Encoding the current time according to a preset first encoding strategy based on a first preset time length to obtain a reference mark, wherein the reference mark is a character string in a first preset format corresponding to a time which is different from the current time by the first preset time length;
and in each heat storage section, determining a heat storage section with the character string value of the section identifier smaller than the character string value of the reference identifier as a target heat storage section.
3. The method according to claim 1 or 2, characterized in that the Hbase table comprises a memory unit between the memory areas;
The changing the target thermal storage section to a cold storage section storing cold data so as to enable the thermal data stored in the target thermal storage section to be converted into cold data includes:
And modifying the thermal storage strategy of the storage units contained in the target thermal storage interval into a cold storage strategy so as to transfer the storage units contained in the target thermal storage interval from the first hard disk to the second hard disk.
4. A method of storing data, comprising:
Determining generation time of data to be stored in an Hbase table aiming at the data to be stored, wherein the Hbase table comprises a hot storage interval and a cold storage interval, the hot storage interval is a storage interval for storing hot data on a first hard disk, the cold storage interval is a storage interval for storing cold data on a second hard disk, the read-write performance of the first hard disk is higher than that of the second hard disk, each storage interval in the Hbase table corresponds to a storage period, and the storage period corresponding to one storage interval represents data of the storage interval for storing the generation time in the storage period;
Storing the data to be stored into a storage interval corresponding to a storage period to which the generation time of the data to be stored belongs in the Hbase table;
The storage interval comprises a first preset number of storage units, each storage unit corresponds to a unit salting-out identifier, and character string values corresponding to the unit salting-out identifiers of the storage units belonging to the same storage interval are the first preset number of values which are continuous from a preset threshold value;
Before the data to be stored is stored in the storage interval corresponding to the storage period to which the generation time of the data to be stored belongs in the Hbase table, the method further comprises:
acquiring a data line identifier of the data to be stored;
carrying out hash operation on the data line identifier to obtain a hash operation result of the data line identifier, wherein the hash operation result is a numerical value;
Performing remainder operation on the first preset quantity by using the hash operation result to obtain a remainder value;
Determining a data salting-out identifier of the data to be stored based on the numerical sum of the remainder value and the preset threshold value, wherein the character string value of the data salting-out identifier is the numerical sum;
storing the data to be stored in a storage interval corresponding to a storage period to which the generation time of the data to be stored belongs in the Hbase table, including:
Determining a storage unit with the same unit salting-out identification as the data salting-out identification in storage units contained in a storage interval corresponding to a storage period to which the generation time of the data to be stored in the Hbase table belongs as a target storage unit;
and storing the data to be stored into the target storage unit.
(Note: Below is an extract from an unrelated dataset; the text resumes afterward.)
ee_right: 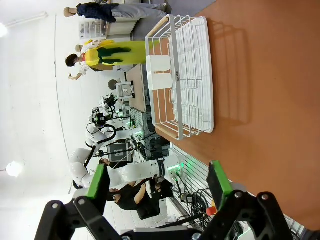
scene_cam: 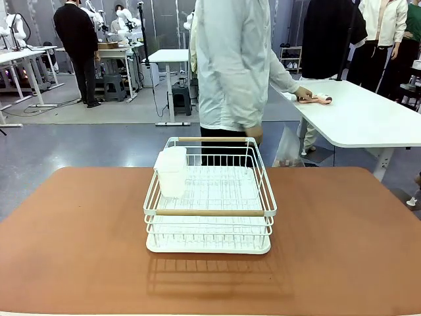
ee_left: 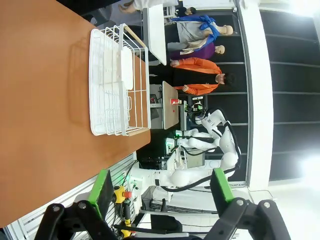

5. The method of claim 4, wherein each storage section in the Hbase table corresponds to a section identifier, the section identifier is a string in a first preset format, and a duration from an end time of one storage period to a current time is inversely proportional to a value of the string of the section identifier corresponding to the storage period;
Before the data to be stored is stored in the storage interval corresponding to the storage period to which the generation time of the data to be stored belongs in the Hbase table, the method further comprises:
Encoding the generation time of the data to be stored according to a preset second encoding strategy to obtain a character string in the first preset format, wherein the character string is used as a data time identifier of the data to be stored, and the size of a character string value corresponding to the data time identifier of one data is inversely proportional to the duration between the generation time of the data and the current time;
The storing the data to be stored in the storage interval corresponding to the storage period to which the generation time of the data to be stored belongs in the Hbase table includes:
determining a storage interval of which the corresponding interval identifier in the Hbase table is matched with the data time identifier as a target storage interval;
and storing the data to be stored into the target storage interval.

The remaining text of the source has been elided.